## Marginal likelihood estimation using path sampling and stepping-stone sampling

Recent years have seen the development of several new approaches to perform model selection in the field of phylogenetics, such as path sampling (under the term ‘thermodynamic integration’; Lartillot and Philippe, 2006), stepping-stone sampling (Xie et al., 2011) and generalized stepping-stone sampling (Fan et al., 2011), with the latter approach currently only applicable on a fixed underlying topology. In a recently published paper in Molecular Biology and Evolution (Baele et al., 2012), the performance of 4 model selection approaches for demographic and molecular clock model comparison is investigated: the harmonic mean estimator (HME; Newton and Raftery, 1994), a posterior simulation-based analogue of Akaike’s information criteration (AICM; Raftery et al., 2007), path sampling (PS) and stepping-stone sampling.
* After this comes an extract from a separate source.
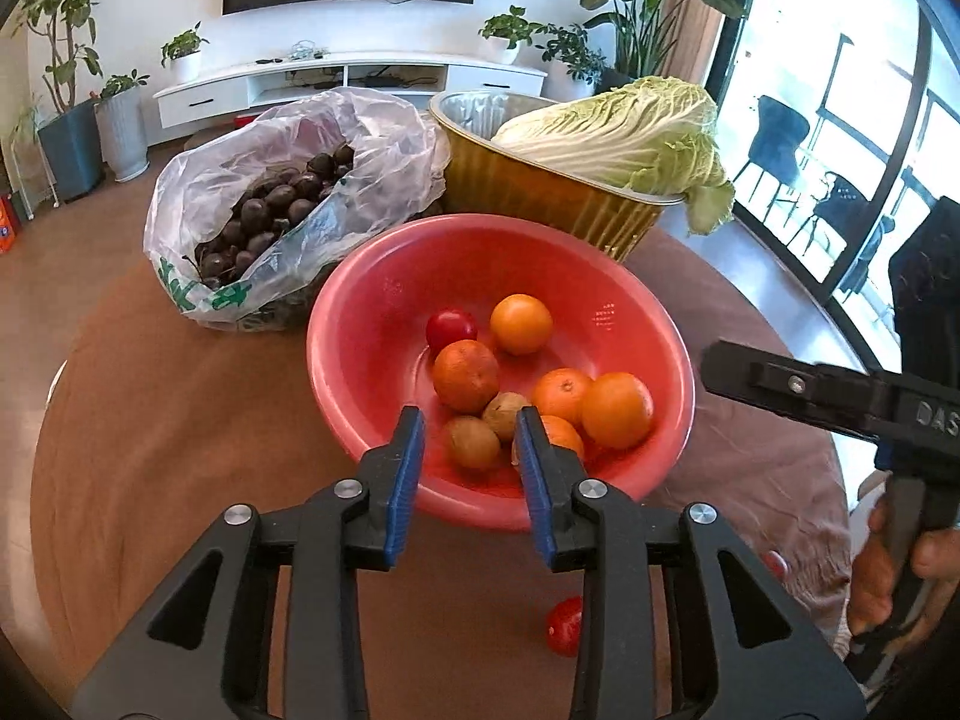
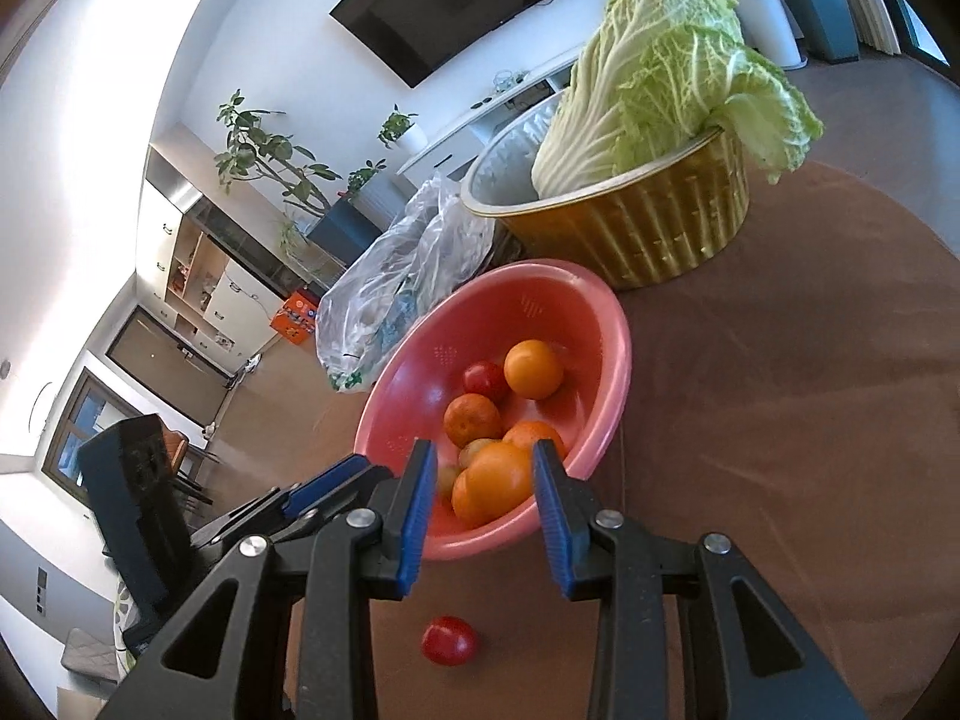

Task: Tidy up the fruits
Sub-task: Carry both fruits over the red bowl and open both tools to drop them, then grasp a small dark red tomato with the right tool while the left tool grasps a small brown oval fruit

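Red tomato lies below the right gripper's parted fingers.

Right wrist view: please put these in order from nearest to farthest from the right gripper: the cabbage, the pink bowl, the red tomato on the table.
1. Red tomato: on the tablecloth, just below the open right gripper.
2. Pink bowl: ahead of the fingers, holding oranges.
3. Cabbage: farthest, in the gold foil container behind the bowl.
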A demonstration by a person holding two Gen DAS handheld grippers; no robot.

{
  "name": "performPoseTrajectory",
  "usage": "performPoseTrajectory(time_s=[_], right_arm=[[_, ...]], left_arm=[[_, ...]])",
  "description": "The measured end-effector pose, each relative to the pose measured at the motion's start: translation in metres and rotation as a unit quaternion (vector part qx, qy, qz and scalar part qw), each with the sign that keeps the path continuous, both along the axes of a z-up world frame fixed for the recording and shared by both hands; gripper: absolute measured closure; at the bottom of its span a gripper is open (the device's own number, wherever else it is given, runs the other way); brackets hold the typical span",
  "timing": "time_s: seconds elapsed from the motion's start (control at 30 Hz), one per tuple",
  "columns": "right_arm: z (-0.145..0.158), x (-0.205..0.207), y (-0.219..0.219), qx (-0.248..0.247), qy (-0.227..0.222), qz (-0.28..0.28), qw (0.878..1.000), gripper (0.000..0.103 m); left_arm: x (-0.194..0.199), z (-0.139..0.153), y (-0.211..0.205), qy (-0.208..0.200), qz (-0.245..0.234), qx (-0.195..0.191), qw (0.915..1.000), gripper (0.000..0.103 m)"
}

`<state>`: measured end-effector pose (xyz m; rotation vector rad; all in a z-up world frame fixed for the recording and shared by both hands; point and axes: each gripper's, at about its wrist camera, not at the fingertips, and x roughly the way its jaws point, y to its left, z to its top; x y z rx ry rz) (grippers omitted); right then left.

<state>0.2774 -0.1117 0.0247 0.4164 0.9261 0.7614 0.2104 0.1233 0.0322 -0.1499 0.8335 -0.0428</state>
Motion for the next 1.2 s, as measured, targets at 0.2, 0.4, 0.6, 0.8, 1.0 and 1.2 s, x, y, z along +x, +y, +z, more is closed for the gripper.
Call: performPoseTrajectory(time_s=[0.2,0.4,0.6,0.8,1.0,1.2], right_arm=[[0.003,-0.028,-0.014,-0.016,-0.019,0.010,1.000,0.066],[-0.005,-0.067,-0.029,-0.085,-0.049,0.024,0.995,0.066],[-0.028,-0.097,-0.044,-0.180,-0.063,0.035,0.981,0.066],[-0.041,-0.103,-0.047,-0.242,-0.067,0.030,0.967,0.066],[-0.045,-0.105,-0.043,-0.279,-0.076,0.032,0.957,0.066],[-0.049,-0.110,-0.039,-0.310,-0.089,0.037,0.946,0.073]], left_arm=[[-0.013,0.007,0.002,-0.016,0.006,-0.007,0.9998,0.055],[-0.043,0.009,-0.008,-0.023,-0.007,-0.002,0.9997,0.055],[-0.075,-0.001,-0.023,-0.016,-0.023,-0.004,0.9996,0.055],[-0.098,-0.011,-0.038,-0.004,-0.041,-0.004,0.9991,0.055],[-0.112,-0.014,-0.055,-0.001,-0.062,0.005,0.9980,0.055],[-0.118,-0.018,-0.069,0.004,-0.085,0.015,0.9963,0.055]])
Baele et al. (2012) ‘confirm that the HME systematically overestimates the marginal likelihood and fails to yield reliable model classification and show that the AICM performs better and may be a useful initial evaluation of model choice but that it is also, to a lesser degree, unreliable’. The authors show ‘that path sampling and stepping-stone sampling substantially outperform these estimators’.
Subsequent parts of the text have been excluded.